Mutation Testing

For writing good tests (factories, behavior-driven patterns), load the testing skill. This skill focuses on verifying test effectiveness.

Mutation testing answers the question: "Are my tests actually catching bugs?"

Code coverage tells you what code your tests execute. Mutation testing tells you if your tests would detect changes to that code. A test suite with 100% coverage can still miss 40% of potential bugs.

Core Concept

The Mutation Testing Process:

Generate mutants: Introduce small bugs (mutations) into production code
Run tests: Execute your test suite against each mutant
Evaluate results: If tests fail, the mutant is "killed" (good). If tests pass, the mutant "survived" (bad - your tests missed the bug)

The Insight: A surviving mutant represents a bug your tests wouldn't catch.

When to Use This Skill

Use mutation testing analysis when:

Reviewing code changes on a branch
Verifying test effectiveness after TDD
Identifying weak tests that appear to have coverage
Finding missing edge case tests
Validating that refactoring didn't weaken test suite

Integration with TDD:

RED-GREEN-MUTATE-REFACTOR Cycle
┌─────────────────────────────────────────────────┐
│ 1. RED:      Write failing test                 │
│ 2. GREEN:    Minimum code to pass               │
│ 3. MUTATE:   Verify tests catch real bugs  ◄──  │  ← You are here
│ 4. REFACTOR: Improve structure with confidence  │
└─────────────────────────────────────────────────┘

Why MUTATE before REFACTOR: Mutation testing validates test strength before you restructure code. Refactoring with unverified tests means restructuring code whose safety net you haven't checked.

Execution Process

When verifying test effectiveness, actually mutate the code and run the tests.
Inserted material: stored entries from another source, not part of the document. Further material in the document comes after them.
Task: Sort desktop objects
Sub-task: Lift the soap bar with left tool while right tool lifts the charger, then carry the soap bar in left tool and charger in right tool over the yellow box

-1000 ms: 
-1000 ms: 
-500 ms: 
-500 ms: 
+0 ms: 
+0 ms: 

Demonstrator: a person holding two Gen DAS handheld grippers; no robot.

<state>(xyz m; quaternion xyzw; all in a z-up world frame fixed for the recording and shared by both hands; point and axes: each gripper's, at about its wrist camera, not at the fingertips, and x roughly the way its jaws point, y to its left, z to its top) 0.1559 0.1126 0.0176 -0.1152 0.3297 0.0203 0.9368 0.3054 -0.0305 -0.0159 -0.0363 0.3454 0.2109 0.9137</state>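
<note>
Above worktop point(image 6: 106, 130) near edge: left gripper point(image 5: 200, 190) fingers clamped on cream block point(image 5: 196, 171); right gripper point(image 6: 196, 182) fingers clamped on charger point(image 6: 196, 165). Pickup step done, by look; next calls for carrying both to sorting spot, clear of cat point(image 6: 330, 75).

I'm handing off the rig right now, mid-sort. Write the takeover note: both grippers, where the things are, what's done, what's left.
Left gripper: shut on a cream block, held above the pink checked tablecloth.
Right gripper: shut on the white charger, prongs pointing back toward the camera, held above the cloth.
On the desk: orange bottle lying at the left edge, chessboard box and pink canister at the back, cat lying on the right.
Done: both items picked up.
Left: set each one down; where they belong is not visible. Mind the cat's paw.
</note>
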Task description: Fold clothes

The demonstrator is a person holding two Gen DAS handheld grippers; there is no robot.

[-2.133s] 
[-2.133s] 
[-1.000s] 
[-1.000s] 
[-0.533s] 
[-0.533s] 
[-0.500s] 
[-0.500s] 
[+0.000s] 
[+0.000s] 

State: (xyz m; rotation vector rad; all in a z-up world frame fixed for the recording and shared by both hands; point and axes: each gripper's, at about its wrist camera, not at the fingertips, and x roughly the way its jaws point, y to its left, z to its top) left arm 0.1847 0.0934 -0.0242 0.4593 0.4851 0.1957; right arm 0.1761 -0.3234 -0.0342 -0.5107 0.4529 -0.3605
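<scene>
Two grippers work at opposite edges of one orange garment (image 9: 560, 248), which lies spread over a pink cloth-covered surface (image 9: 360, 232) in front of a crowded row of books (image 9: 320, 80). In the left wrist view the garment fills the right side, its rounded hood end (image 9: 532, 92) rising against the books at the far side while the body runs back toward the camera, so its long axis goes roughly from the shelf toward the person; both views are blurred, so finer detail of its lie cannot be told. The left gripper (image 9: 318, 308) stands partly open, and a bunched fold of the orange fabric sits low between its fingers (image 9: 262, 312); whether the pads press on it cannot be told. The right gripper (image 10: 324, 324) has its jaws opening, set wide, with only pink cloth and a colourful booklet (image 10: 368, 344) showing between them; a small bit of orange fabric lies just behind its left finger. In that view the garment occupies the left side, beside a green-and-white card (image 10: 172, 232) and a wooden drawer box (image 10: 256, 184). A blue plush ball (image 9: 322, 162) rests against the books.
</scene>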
Do not just reason about whether tests would catch mutations — prove it.

Step 1: Identify Changed Code

# Get files changed on the branch
git diff main...HEAD --name-only | grep -E '\.(ts|js|tsx|jsx)$' | grep -v '\.test\.'

# Get detailed diff for analysis
git diff main...HEAD -- src/

Step 2: Apply Mutations and Run Tests

For each changed function/method, work through the mutation operators (see Mutation Operators section below). For each applicable mutation:

Mutate: Change the production code (e.g., flip * to /, negate a condition)
Run: Execute the test suite
Evaluate: Did a test fail?
- Yes → mutant killed (good). Revert the mutation.
- No → mutant survived (bad). Revert the mutation, then add or strengthen a test.
Revert: Always restore the original code before the next mutation

Always revert each mutation before applying the next. Never leave mutated code in place.

You do not need to apply every possible mutation to every line. Focus on:

Changed code on the branch
Operators most likely to have surviving mutants (see Quick Reference)
Conditions with boundary values
Boolean logic with multiple operands

Step 3: Produce a Report

After working through the mutations, produce a summary:

## Mutation Testing Report

### Killed (tests caught the mutation)
- `calculateTotal`: `*` → `/` — killed by "calculates total for multiple items"
- `isEligible`: `>=` → `>` — killed by "returns true at exact boundary"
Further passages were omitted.